Bank was recently under fire for "colloquial" lines that "missed the mark"
The Social Credit Party (Social Credit) is calling on Kiwibank to drop its lending rates, particularly for first-home buyers (FHBs) and small and medium businesses, as the COVID-19 pandemic persists this year.
In a recent report by Interest.co.nz, Kiwibank was considered one of the most aggressive setters in New Zealand last year, offering one of the lowest rates among the main banks for the fixed one, two, and three-year terms for 27 of 52 weeks.
However, under Kiwibank’s current operating mode, its shareholders – the New Zealand Superfund (Superfund), the Accident Compensation Corporation (ACC), and NZ Post – are taxing the bank’s customers to pay for their superannuation, accident compensation, and government services through dividends from NZ Post.
Social Credit noted that most Kiwibank customers are individuals, and small businesses that have been hit hardest by the pandemic and other factors. Therefore, it suggests, Kiwibank has a responsibility to consider social factors rather than only commercial ones.
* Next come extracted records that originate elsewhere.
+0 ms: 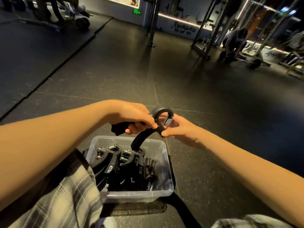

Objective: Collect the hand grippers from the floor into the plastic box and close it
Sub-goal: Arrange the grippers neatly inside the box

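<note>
Both hands hold one gripper in the air just above the far rim of the box. The left hand has its fingers curled round the upper handle. The right hand pinches the frame just below the spring, thumb and fingertips closed on it. The lower handle curves down and its end dips inside the box, close to or touching the pile; I cannot tell which.

Risks, as I judge them:
- The right hand's fingertips sit right beside the coil, so if the left hand squeezes or the handles shift, skin could get nipped.
- The dipping handle could hook on a gripper already stowed and drag it up, or jam across the top.
- A gripper left crosswise or standing proud would likely stop the lid seating.

No lid can be made out for certain. A dark flat shape shows under the box, but what it is I cannot say.

The box is clear plastic and open, low down close in front of the person, with the floor around it. It holds several black grippers with metal springs, packed mostly toward its left and middle, heads up near the far wall. The right side looks to have some room.
</note>
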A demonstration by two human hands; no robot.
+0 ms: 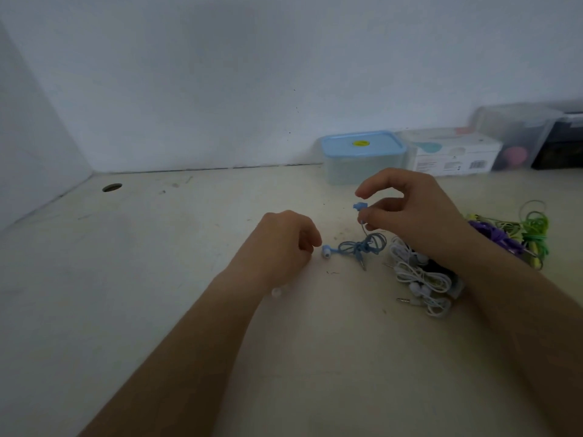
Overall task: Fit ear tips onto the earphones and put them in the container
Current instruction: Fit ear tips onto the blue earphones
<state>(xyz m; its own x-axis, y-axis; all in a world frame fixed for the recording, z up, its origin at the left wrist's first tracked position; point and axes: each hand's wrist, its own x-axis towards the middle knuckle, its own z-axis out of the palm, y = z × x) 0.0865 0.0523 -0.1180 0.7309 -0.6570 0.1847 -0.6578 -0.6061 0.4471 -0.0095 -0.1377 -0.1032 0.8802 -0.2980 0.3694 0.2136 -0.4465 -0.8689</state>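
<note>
Pale desk (157,279), blue-lidded container (362,159) closed at the back wall. The right hand (419,212) pinches one bud of the blue earphones (362,246), lifted. The left hand (280,241) rests with fingers curled; round what, I can't tell. The loose ear tip (276,292) beside that wrist could easily get brushed away.

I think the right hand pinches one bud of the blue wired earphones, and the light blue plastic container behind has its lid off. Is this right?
No: the head view shows the light blue plastic container with its lid on. The right hand does pinch one bud of the blue wired earphones.
</note>
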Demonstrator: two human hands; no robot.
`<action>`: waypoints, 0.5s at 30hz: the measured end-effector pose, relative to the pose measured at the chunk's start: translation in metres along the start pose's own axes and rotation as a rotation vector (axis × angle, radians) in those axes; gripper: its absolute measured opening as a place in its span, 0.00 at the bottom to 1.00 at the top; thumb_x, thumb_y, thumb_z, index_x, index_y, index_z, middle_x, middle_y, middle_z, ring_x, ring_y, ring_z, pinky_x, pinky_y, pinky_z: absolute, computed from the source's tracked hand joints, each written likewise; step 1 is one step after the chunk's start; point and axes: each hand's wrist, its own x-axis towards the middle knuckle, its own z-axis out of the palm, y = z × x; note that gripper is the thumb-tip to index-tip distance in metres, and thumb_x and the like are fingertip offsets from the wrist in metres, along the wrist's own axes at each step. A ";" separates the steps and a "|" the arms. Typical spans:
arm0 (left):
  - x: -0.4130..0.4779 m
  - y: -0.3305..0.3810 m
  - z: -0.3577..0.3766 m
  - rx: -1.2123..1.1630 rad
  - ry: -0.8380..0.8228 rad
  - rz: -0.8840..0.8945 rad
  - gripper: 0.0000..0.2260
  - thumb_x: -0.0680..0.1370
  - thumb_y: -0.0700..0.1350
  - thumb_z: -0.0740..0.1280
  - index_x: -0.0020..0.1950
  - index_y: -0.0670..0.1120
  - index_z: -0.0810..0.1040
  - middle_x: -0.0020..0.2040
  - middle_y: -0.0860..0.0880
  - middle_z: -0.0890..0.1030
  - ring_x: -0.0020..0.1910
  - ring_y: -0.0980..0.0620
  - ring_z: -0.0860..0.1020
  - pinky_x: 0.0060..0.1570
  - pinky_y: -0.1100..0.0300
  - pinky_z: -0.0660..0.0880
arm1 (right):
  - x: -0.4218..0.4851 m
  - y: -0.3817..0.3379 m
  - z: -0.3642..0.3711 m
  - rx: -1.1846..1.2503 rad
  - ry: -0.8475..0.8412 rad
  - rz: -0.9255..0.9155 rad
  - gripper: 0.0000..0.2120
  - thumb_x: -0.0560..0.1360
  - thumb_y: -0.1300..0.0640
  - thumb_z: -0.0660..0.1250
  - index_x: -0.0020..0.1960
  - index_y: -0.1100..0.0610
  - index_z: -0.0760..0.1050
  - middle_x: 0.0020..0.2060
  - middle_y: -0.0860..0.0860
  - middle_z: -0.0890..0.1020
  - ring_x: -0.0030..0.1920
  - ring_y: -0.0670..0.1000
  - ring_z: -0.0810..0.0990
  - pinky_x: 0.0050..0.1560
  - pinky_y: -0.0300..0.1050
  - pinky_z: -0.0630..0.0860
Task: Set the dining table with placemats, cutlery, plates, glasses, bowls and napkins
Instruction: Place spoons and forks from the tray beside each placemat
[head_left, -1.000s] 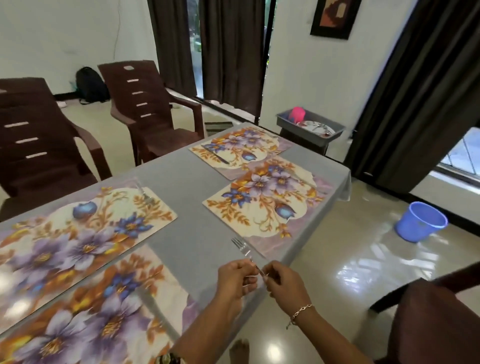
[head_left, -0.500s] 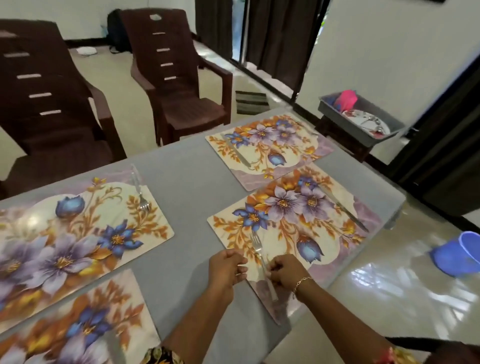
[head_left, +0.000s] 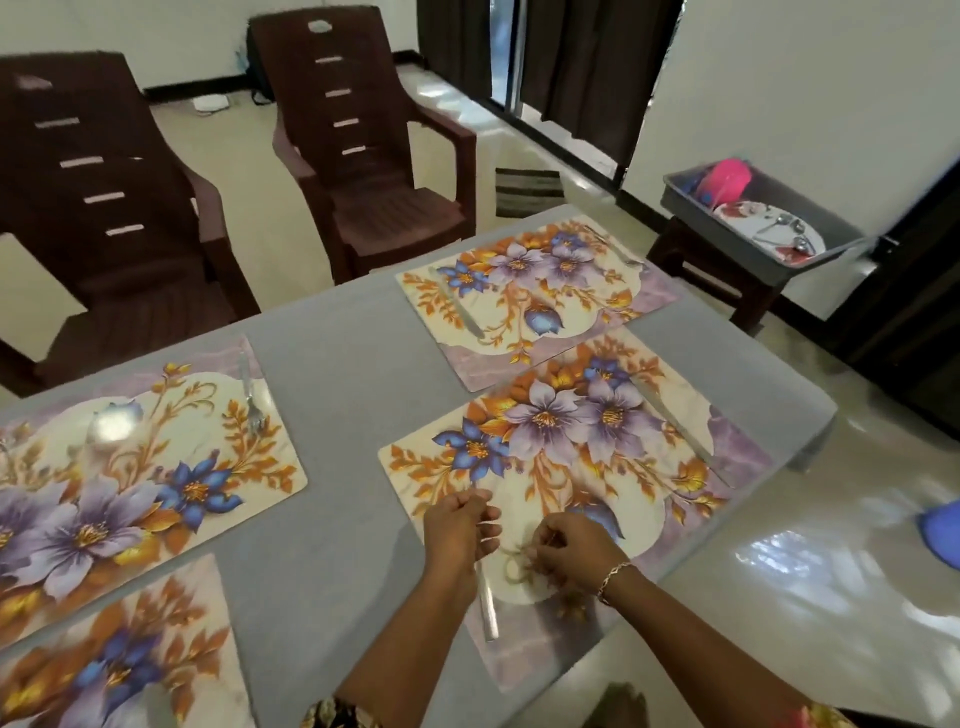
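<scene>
Both hands sit low in the centre of the frame, over the near edge of a floral placemat (head_left: 566, 457) on the grey bench (head_left: 353, 395). A fork (head_left: 488, 608) lies on this placemat's left side, its handle pointing toward the bottom of the frame. The left hand (head_left: 460, 525) is over the fork with curled fingers, but I cannot tell whether it grips it. The right hand (head_left: 571, 551) is closed, its curled fingertips touching the placemat just right of the fork. A knife (head_left: 675, 431) lies along the placemat's right side. Further up is a second placemat (head_left: 540, 296). At the left, a third placemat (head_left: 140, 467) carries another fork (head_left: 252, 400). A grey tub (head_left: 691, 208) of dishes stands at the upper right.
</scene>
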 end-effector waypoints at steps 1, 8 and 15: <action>0.000 -0.003 0.016 0.006 -0.015 0.002 0.07 0.79 0.35 0.60 0.44 0.40 0.75 0.33 0.45 0.75 0.27 0.51 0.71 0.23 0.66 0.69 | -0.003 0.009 -0.012 -0.008 -0.002 -0.037 0.17 0.72 0.60 0.67 0.29 0.47 0.65 0.29 0.43 0.71 0.32 0.41 0.70 0.33 0.29 0.66; -0.010 -0.042 0.187 0.111 -0.163 -0.023 0.07 0.78 0.36 0.60 0.42 0.41 0.76 0.31 0.45 0.76 0.22 0.54 0.71 0.19 0.68 0.66 | -0.035 0.127 -0.118 0.107 0.032 -0.013 0.13 0.72 0.61 0.62 0.33 0.46 0.67 0.31 0.42 0.73 0.31 0.39 0.71 0.33 0.30 0.68; -0.030 -0.079 0.363 0.306 -0.367 -0.078 0.09 0.76 0.35 0.62 0.37 0.42 0.74 0.26 0.48 0.73 0.20 0.54 0.69 0.20 0.67 0.65 | -0.077 0.273 -0.234 0.249 0.184 0.162 0.09 0.73 0.62 0.65 0.37 0.50 0.71 0.33 0.48 0.77 0.29 0.42 0.73 0.28 0.29 0.67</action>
Additionally, unlike the four Australian banks that extracted six billion dollars from Kiwis last year and then exported most of it to overseas shareholders, Kiwibank’s shareholders should not expect similar profit returns, Social Credit claimed.
“While the Superfund and ACC should be looking for good returns on the money they have to invest, that investment should be in shares of productive New Zealand enterprises, allowing them access to lower-cost finance for development than is available by bank borrowing,” the party said in a statement.
“In the same way that other commercial banks do, Kiwibank creates the money it lends to borrowers out of thin air by simply entering digits on a computer keyboard. It does not lend money that people here deposited with it, so it could easily lower its lending rates.”
Read more: Revealed: Banks with the lowest home loan offers in 2021
Social Credit advises the government to reverse the 2016 decision pushing the Superfund and ACC to buy 45% of Kiwibank.
The party suggested that the shareholding should instead be taken up by the Reserve Bank of New Zealand (RBNZ), and Kiwibank should assist in the country’s development “rather than acting as just another profit-oriented commercial bank.”
Social Credit’s calls on Kiwibank to drop its rates follow the bank’s recent issue revolving around its “avocado on toast” references on its website.
According to RNZ, the bank’s opening line on its page about low-deposit options for FHBs said: “Have you given up takeaway coffees and avocados on toast and still think you’re years away from getting a big enough house deposit? A low-deposit home loan could help you get into your first home sooner than you think.”
The bank has already scrapped the first sentence. Still, the damage has been done – with Lesley Harris, media relations and commercial director at First Home Buyers Club, stating that “colloquial” lines about takeaway coffee and avocado on toast did not stack up against the state of the housing market.
She added that even if people were buying both foods “every single day of the week, that still wouldn’t make a huge impact” on saving for a home deposit.
“It’s dangerous to throw those [kinds] of fly-away comments around because I think it can be misconstrued as, I suppose, minimising just how challenging it really is,” Harris said, as reported by RNZ.